Open Weights

From P2P Foundation
Jump to navigation Jump to search


Definition

Heather Meeker:

"The following are requirements to meet the Open Weights definition:

- The model must be provided along with access to the NNWs as necessary to study how the model was trained

- The model must be provided along with information on how the model was trained, including the following:*

 -- model architecture
 -- training methodology
 -- description of the data used to train the model and their provenance
 -- hyperparameter configurations.

- The license must allow all recipients to use the models for any purpose.

- The license must allow all recipients to modify the model for any purpose.

- The license must not discriminate against any user, industry, or purpose.

- The model must be provided along with access to the NNWs as necessary to study how the model was trained. This includes information on model architecture, training methodology, hyperparameter configurations, as well as weights.
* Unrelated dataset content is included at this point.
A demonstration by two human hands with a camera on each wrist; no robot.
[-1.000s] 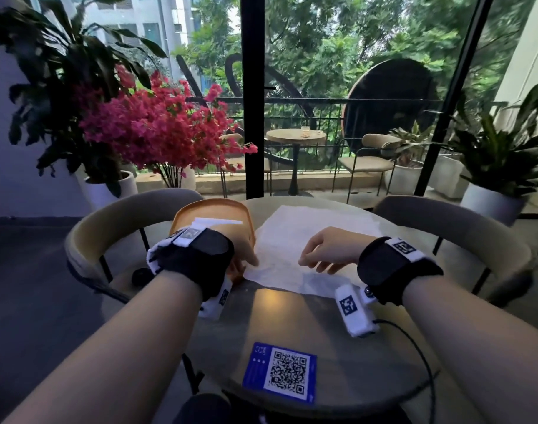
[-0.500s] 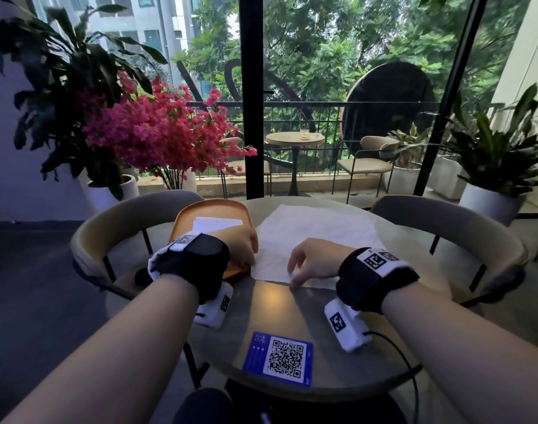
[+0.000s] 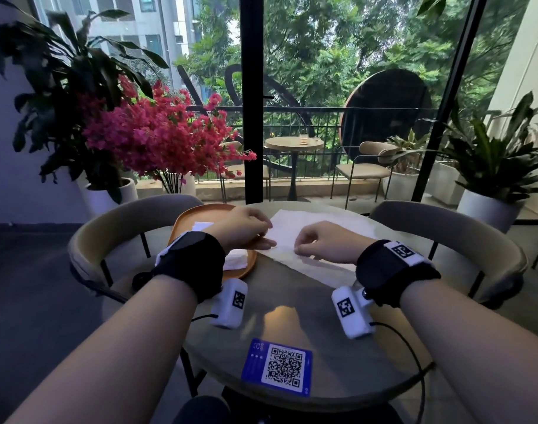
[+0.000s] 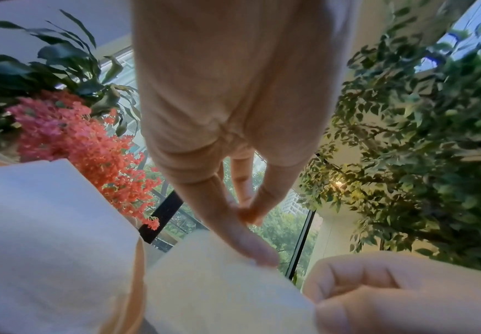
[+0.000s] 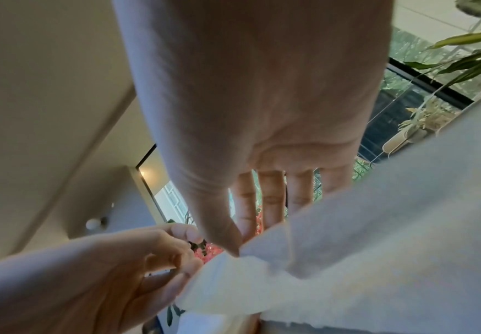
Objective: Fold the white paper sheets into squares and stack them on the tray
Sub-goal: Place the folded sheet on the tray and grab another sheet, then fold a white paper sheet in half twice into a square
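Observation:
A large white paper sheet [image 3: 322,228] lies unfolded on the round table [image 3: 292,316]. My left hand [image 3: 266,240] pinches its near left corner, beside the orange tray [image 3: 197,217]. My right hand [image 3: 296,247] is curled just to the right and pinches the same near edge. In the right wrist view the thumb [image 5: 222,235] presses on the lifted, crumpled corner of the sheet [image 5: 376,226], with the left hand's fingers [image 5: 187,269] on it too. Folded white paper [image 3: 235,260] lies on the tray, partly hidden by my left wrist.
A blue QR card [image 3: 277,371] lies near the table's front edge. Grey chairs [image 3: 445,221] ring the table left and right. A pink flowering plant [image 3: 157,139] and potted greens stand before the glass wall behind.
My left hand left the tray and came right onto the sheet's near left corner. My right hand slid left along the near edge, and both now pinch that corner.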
- The software used to train the model must be provided under an open source license, or in the public domain.

- The license must allow all recipients to provide the model, or modifications of the model, to others.

- The license must allow any license notices or NNWs to be provided via an online reference."

(https://github.com/Open-Weights/Definition/commit/231445bce08dd1ff4bff04bf29e8c244d9fe98a2)

Description

OSI:

"Open Weights refer to the final weights and biases of a trained neural network. These values, once locked in, determine how the model interprets input data and generates outputs. When AI developers share these parameters under an OSI Approved License, they empower others to fine-tune, adapt, or deploy the model for their own projects.


However, Open Weights differ significantly from Open Source AI because they do not include:

  1. Training code – The scripts or frameworks used to create and curate the training dataset.
  2. Training dataset – The full dataset used for training, when legally possible. As an alternative, when distribution of the training dataset is not legally possible,
  3. Comprehensive data transparency – Full details about dataset composition, such as source domains, cleaning methods, or balancing techniques.


By withholding these critical elements, developers only provide a glimpse into the final state of the model, making it difficult for others to replicate, audit, or deeply understand the training process."

(https://opensource.org/ai/open-weights)